Je me trouve grosse. Pourquoi ?

Est-ce que ça vous est déjà arrivé d’être face à une personne qui vous dit : « Je suis trop grosse. Il faut que je perde du poids » ou « Je déteste mes cuisses. Elles sont énormes ». Vous la regardez et vous pensez tout simplement : « Où ?! Non, mais… où ?! ». À vos yeux, elle est tout simplement « parfaite » et vous restez figée entre un sentiment d’incompréhension et d’agacement.

Et pourtant, vous savez que, à un moment ou à un autre de votre vie, vous avez été cette personne ? Vous vous êtes trouvée moche, grosse, ballonnée et vous avez déclaré que vous deviez absolument vous mettre au régime… devant les yeux confus et étonnés de la personne en face de vous.

C’est en réfléchissant à cette réalité que mon esprit de psychologue et nutrithérapeute s’est posé une question :

« Qu’est-ce qui fait qu’on perçoit son corps comme « gros » alors que les autres n’en ont pas la même perception ? »

Et mon côté chercheuse académique m’a amenée à la découverte des processus cognitifs- du cerveau- qui interviennent dans la manière de percevoir (négativement) son corps et plus précisément la tendance à surestimer la taille de son corps.

Dans son article « Body image disturbance in eating disorder : a cognitif bias ? » (1996), le professeur Donald Williamson nous explique que pour comprendre pourquoi on perçoit son corps de manière négative et faussée, il faut regarder le processus mental, la manière qu’on a de traiter les informations de notre environnement.

Préparez-vous parce qu’on entre dans les méandres du cerveau humain.

La première chose importante à savoir est que l’image du corps n’est pas fixe et stable mais elle change selon les contextes dans lesquels vous vous trouvez. Si vous êtes dans un environnement qui alimente une peur de prendre du poids (admettons que ce soit le monde du mannequinat), cela augmentera le risque de développer des comportements problématiques associés aux troubles du comportement alimentaire (régimes, contrôle alimentaire, comptage de calories, …) (Slade, 1973).

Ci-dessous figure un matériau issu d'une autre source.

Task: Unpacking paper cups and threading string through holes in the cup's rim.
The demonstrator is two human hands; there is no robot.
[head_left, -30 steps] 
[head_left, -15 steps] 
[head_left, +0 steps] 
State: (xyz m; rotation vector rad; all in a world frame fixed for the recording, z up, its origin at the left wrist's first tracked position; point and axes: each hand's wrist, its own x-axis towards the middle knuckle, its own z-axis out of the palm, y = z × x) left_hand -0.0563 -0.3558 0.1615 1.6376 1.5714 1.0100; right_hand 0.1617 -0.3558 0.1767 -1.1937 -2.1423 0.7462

D’un autre côté, la perception de notre corps comme « gros » ou « mince » pourrait changer dans des contextes différents, du fait de la comparaison sociale. Je m’explique.

Imaginez que vous faites un voyage aux Etats-Unis où le taux d’obésité est l’un des plus importants au monde (12ème position) avec 40% en 2015-2016. Comment le fait d’être entourée par des personnes en situation d’obésité va impacter l’image que vous avez de votre corps ? Vous allez probablement vous sentir « moins grosse » que ce que vous croyez habituellement.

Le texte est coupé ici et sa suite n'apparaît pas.